- Work to complete
Locate the line with "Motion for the" in the material. Copy that line and each one after it, through the last, exactly and with nothing else.

- Data provided

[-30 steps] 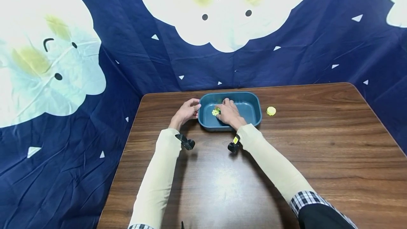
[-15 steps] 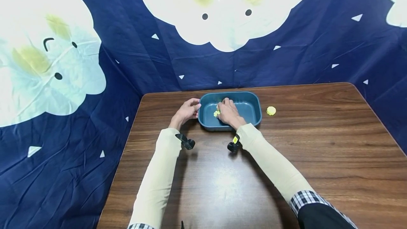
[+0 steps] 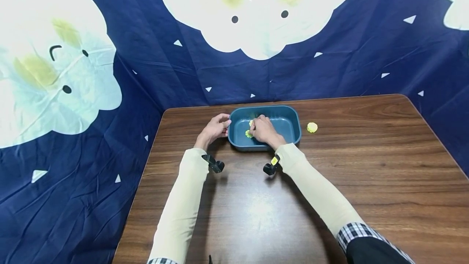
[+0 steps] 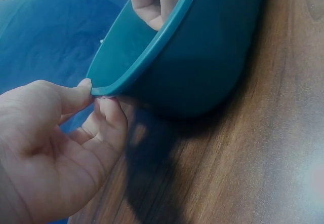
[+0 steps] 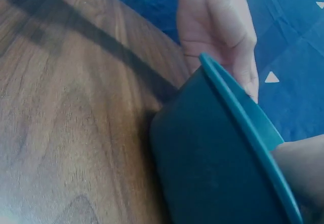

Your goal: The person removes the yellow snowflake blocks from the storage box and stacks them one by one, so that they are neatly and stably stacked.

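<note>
A teal rectangular tub stands on the table near its back edge. My left hand pinches the tub's left rim between thumb and fingers, plain in the left wrist view. My right hand reaches down inside the tub with fingers bent; the tub's wall hides its fingertips in the right wrist view. Beside its thumb lies a small yellow-green piece with a scalloped edge. Another pale yellow piece shows partly behind the fingers. I cannot tell whether the right fingers hold one.
To the right of the tub, a round scalloped yellow piece lies on the brown wooden table. Dark blue cloth with white clouds hangs behind the table and along its left side. Each wrist wears a small black camera.
The yellow-green piece by the right thumb has shifted slightly toward the tub's near side, and a second piece shows behind the fingers. The left hand stays on the rim.
</note>
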`<state>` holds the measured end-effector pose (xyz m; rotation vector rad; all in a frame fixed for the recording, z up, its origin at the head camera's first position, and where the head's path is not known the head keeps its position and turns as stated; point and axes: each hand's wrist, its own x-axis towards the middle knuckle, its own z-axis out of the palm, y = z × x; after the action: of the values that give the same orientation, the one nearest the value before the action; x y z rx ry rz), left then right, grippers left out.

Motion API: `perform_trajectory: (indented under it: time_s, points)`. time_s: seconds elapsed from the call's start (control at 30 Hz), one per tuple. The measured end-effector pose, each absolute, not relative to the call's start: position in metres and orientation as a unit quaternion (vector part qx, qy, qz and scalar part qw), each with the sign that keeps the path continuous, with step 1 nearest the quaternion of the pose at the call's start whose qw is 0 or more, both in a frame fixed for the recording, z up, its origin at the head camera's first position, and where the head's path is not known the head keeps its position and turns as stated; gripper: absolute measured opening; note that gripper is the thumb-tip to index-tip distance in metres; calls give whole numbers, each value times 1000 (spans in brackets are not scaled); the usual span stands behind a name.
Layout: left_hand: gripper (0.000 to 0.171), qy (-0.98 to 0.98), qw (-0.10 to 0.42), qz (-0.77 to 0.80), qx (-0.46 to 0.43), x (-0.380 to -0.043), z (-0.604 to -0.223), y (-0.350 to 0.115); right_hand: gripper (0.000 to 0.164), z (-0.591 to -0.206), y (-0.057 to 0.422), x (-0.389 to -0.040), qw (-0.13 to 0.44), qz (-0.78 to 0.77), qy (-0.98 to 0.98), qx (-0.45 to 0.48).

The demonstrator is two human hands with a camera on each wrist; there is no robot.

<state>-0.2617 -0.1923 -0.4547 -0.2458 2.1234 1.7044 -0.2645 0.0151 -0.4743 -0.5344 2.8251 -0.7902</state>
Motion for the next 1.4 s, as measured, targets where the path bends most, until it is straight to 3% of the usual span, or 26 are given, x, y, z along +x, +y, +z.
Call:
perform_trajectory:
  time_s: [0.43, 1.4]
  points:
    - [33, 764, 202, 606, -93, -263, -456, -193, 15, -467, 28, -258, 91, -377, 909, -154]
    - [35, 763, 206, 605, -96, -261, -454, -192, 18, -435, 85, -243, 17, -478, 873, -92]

- Response box
Motion for the next 1.4 s, as measured, targets where the path bends most, until it is straight to 3% of the usual span, or 26 are given, x, y, z along +x, +y, +z.
Call:
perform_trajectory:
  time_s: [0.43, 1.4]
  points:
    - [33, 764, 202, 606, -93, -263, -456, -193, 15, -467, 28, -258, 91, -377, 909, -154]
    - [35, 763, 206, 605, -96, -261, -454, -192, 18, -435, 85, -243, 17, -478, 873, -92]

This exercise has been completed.